Mais ce sont les Russes qui mèneront le marathon à son terme. Il leur faudra pas moins de quinze ans pour parcourir les derniers mètres. Car en 1991, l’URSS s’effondre et, faute de crédits suffisants, le forage est stoppé. Les opérations ne reprennent qu’en 1996 avant d’être à nouveau interrompues deux ans plus tard, à 189 mètres au-dessus de la surface des eaux du lac.

La communauté scientifique craint une catastrophe écologique liée à l’introduction des produits de forage dans les eaux du lac. Le forage ne reprendra qu’en 2006, une fois ces questions résolues, pour aboutir enfin le 5 février 2012. À 22 h 25 ce jour-là, la tête de forage pénètre dans l’eau liquide à 3 769 mètres de profondeur, mettant fin à 420 000 ans de totale isolation.

Une quarantaine de litres de la précieuse eau sont prélevés aux fins d’analyse. En octobre 2012, une équipe de chercheurs russes et français livre les premiers résultats : seuls quatre micro-organismes différents sont recensés dans les échantillons prélevés. La déception est d’autant plus grande qu’au moins trois d’entre eux sont issus des lubrifiants utilisés pour le forage…

Pourtant les chercheurs ne renoncent pas et placent beaucoup d’espoirs dans la réalisation d’échantillonnages de parties plus profondes du lac et des sédiments qui le tapissent. Mais pour cela, une nouvelle campagne devra être mise sur pied qui n’interviendra pas avant la fin 2013.

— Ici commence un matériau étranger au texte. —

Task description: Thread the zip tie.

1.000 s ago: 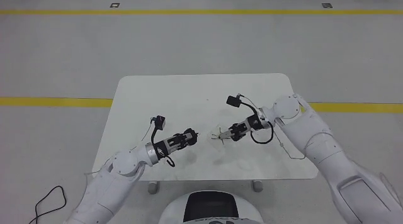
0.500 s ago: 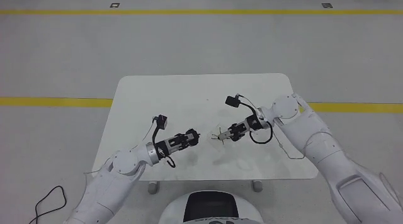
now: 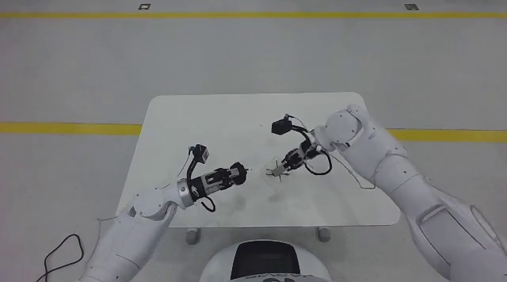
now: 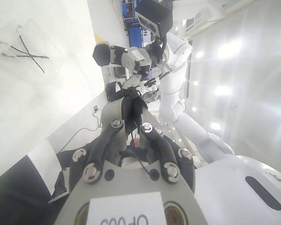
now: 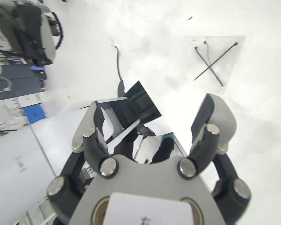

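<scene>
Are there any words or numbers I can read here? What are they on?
Left label, on the left gripper: upside down, cut off, unreadable.
Right label, on the right gripper: cut off, unreadable.
Arm shell print: blurred, unreadable.
Blue sign: too small.

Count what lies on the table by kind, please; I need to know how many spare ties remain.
Black zip ties: 3, crossed on the sheet
Clear sheet: 1
Total: 4
The shut left gripper seems to pinch one more zip tie, not counted.
</scene>
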Robot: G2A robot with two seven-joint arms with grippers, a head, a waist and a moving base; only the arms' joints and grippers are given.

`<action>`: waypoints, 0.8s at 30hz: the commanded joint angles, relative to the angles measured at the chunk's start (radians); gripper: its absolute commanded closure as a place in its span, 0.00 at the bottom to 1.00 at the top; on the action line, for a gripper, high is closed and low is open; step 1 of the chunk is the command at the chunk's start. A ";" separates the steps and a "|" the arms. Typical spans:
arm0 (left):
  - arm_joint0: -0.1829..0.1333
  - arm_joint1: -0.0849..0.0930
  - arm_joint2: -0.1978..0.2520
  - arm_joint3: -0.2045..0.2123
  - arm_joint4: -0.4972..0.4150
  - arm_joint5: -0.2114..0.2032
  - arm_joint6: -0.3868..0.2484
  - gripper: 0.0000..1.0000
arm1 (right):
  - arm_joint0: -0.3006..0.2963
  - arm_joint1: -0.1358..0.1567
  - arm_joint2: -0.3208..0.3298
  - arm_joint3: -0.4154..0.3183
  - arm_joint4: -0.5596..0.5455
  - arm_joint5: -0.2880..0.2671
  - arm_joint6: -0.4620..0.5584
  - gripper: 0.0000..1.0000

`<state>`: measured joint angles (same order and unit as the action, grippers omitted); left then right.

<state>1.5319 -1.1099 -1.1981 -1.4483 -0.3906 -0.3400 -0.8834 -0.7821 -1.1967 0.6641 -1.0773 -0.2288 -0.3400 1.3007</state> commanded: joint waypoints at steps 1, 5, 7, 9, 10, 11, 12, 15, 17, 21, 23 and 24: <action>0.000 0.000 0.000 0.000 0.000 0.000 0.000 1.00 | 0.017 -0.007 -0.038 0.013 -0.046 0.000 -0.044 0.00; 0.000 0.000 0.000 0.000 0.000 0.000 0.000 1.00 | 0.031 -0.016 -0.095 0.007 -0.109 0.000 -0.124 0.00; 0.000 0.000 0.000 0.000 0.000 0.000 0.000 1.00 | 0.031 -0.016 -0.095 0.007 -0.109 0.000 -0.124 0.00; 0.000 0.000 0.000 0.000 0.000 0.000 0.000 1.00 | 0.031 -0.016 -0.095 0.007 -0.109 0.000 -0.124 0.00; 0.000 0.000 0.000 0.000 0.000 0.000 0.000 1.00 | 0.031 -0.016 -0.095 0.007 -0.109 0.000 -0.124 0.00; 0.000 0.000 0.000 0.000 0.000 0.000 0.000 1.00 | 0.031 -0.016 -0.095 0.007 -0.109 0.000 -0.124 0.00; 0.000 0.000 0.000 0.000 0.000 0.000 0.000 1.00 | 0.031 -0.016 -0.095 0.007 -0.109 0.000 -0.124 0.00; 0.000 0.000 0.000 0.000 0.000 0.000 0.000 1.00 | 0.030 -0.016 -0.096 0.004 -0.115 0.000 -0.131 0.00; 0.000 0.000 0.000 0.000 0.000 0.000 0.000 1.00 | 0.018 -0.015 -0.107 -0.026 -0.157 0.000 -0.177 0.00; 0.000 0.000 0.000 0.000 0.000 0.000 0.000 1.00 | 0.015 -0.011 -0.153 -0.045 -0.252 0.000 -0.262 0.00; 0.000 0.000 0.000 0.000 0.000 0.000 0.000 1.00 | 0.025 -0.015 -0.195 -0.030 -0.295 0.000 -0.303 0.00; 0.000 0.000 0.000 0.000 0.000 0.000 0.000 1.00 | 0.033 -0.019 -0.216 -0.030 -0.312 0.000 -0.322 0.00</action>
<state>1.5319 -1.1099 -1.1982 -1.4483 -0.3906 -0.3400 -0.8834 -0.7578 -1.2121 0.4723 -1.1102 -0.5207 -0.3400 0.9985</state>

Le mystère de l’un des écosystèmes les plus méconnus de la planète sera alors levé. Avec à la clé, des révélations sur la vie terrestre telle qu’elle se présentait il y a plusieurs millions d’années, et la possible découverte de formes de vie là où nul ne l’aurait cru possible il y a seulement cinq décennies.

[Photo : Le forage ne reprendra qu’en 2006, une fois les problèmes de contaminations résolus, pour aboutir enfin le 5 février 2012 à 22 h 25 à 3 769 mètres de profondeur mettant fin à 420 000 ans de totale isolation.]